• Required action
Wherever the string "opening" appears in the listing, copy that line.

___

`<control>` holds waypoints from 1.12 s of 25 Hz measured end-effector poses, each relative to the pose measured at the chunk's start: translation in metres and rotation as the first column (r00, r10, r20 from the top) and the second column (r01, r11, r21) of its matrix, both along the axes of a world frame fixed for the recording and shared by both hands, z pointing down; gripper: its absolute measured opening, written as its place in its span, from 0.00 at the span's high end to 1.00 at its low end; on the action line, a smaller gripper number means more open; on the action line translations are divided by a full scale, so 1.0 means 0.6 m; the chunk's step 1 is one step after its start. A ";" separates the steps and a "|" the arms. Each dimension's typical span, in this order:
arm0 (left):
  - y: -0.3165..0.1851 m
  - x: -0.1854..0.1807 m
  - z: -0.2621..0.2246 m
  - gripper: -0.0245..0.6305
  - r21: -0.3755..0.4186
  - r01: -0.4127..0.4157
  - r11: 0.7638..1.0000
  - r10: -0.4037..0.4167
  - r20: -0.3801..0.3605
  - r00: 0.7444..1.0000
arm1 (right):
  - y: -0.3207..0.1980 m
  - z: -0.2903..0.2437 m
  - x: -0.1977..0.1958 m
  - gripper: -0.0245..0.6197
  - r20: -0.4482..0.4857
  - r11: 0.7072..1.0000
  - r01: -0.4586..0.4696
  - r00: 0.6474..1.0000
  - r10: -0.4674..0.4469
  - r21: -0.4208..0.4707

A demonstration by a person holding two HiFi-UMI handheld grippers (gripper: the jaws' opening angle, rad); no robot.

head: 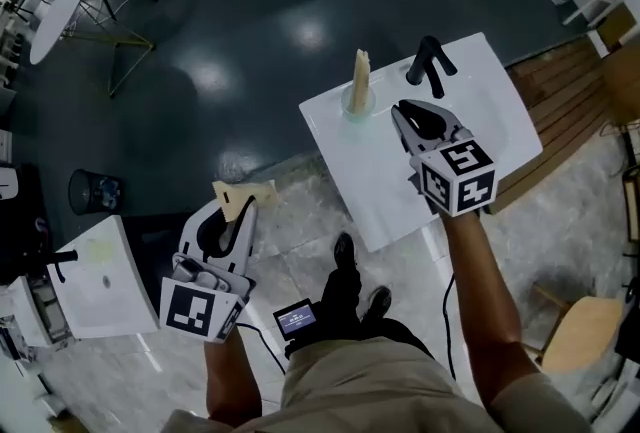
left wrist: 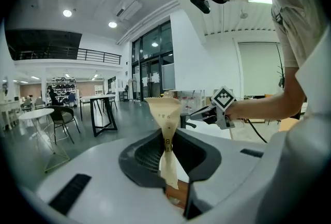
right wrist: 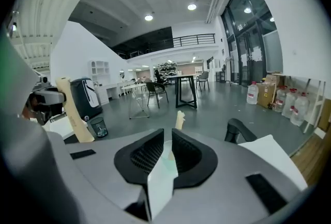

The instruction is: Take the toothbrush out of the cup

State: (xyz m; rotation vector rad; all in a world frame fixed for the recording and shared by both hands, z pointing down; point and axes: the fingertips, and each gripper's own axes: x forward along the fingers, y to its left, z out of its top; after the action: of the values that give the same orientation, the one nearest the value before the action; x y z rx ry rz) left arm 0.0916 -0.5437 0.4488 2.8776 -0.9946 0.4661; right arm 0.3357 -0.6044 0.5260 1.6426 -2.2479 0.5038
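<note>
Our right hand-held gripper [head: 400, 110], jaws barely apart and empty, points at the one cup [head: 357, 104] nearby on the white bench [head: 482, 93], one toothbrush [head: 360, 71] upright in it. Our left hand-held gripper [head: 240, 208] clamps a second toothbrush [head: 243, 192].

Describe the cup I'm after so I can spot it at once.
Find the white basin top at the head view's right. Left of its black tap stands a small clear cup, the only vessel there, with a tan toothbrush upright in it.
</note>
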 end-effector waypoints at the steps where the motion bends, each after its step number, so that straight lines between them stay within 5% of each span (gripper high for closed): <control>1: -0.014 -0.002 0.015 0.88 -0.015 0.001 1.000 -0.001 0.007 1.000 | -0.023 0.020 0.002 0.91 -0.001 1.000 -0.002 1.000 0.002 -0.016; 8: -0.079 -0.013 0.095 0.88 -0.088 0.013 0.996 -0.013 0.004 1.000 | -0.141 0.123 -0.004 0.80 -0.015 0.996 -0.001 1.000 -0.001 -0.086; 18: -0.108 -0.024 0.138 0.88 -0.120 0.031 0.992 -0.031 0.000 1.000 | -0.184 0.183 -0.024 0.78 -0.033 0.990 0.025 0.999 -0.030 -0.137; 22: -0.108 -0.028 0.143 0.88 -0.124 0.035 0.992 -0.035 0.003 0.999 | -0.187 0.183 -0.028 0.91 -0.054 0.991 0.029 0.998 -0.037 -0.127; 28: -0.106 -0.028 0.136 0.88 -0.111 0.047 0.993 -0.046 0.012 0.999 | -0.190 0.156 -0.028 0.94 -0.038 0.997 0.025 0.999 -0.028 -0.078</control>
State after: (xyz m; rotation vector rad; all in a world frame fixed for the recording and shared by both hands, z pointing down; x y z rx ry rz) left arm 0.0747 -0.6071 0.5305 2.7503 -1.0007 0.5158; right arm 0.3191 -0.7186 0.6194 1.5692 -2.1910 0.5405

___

• Answer for the task
`<control>` holds waypoints from 1.12 s of 25 Hz measured end-effector poses, each relative to the pose measured at the chunk's start: translation in metres and rotation as the first column (r00, r10, r20 from the top) and the second column (r01, r11, r21) of its matrix, both along the axes of a world frame fixed for the recording and shared by both hands, z pointing down; gripper: its absolute measured opening, written as its place in its span, from 0.00 at the span's high end to 1.00 at its low end; on the action line, a smaller gripper number means more open; on the action line translations are divided by a full scale, so 1.0 means 0.6 m; the chunk's step 1 is one step after its start. A ";" separates the steps and a "|" the arms. Each dimension's typical span, in this order:
A demonstration by a person holding two HiFi-UMI handheld grippers (gripper: the jaws' opening angle, rad); no robot.

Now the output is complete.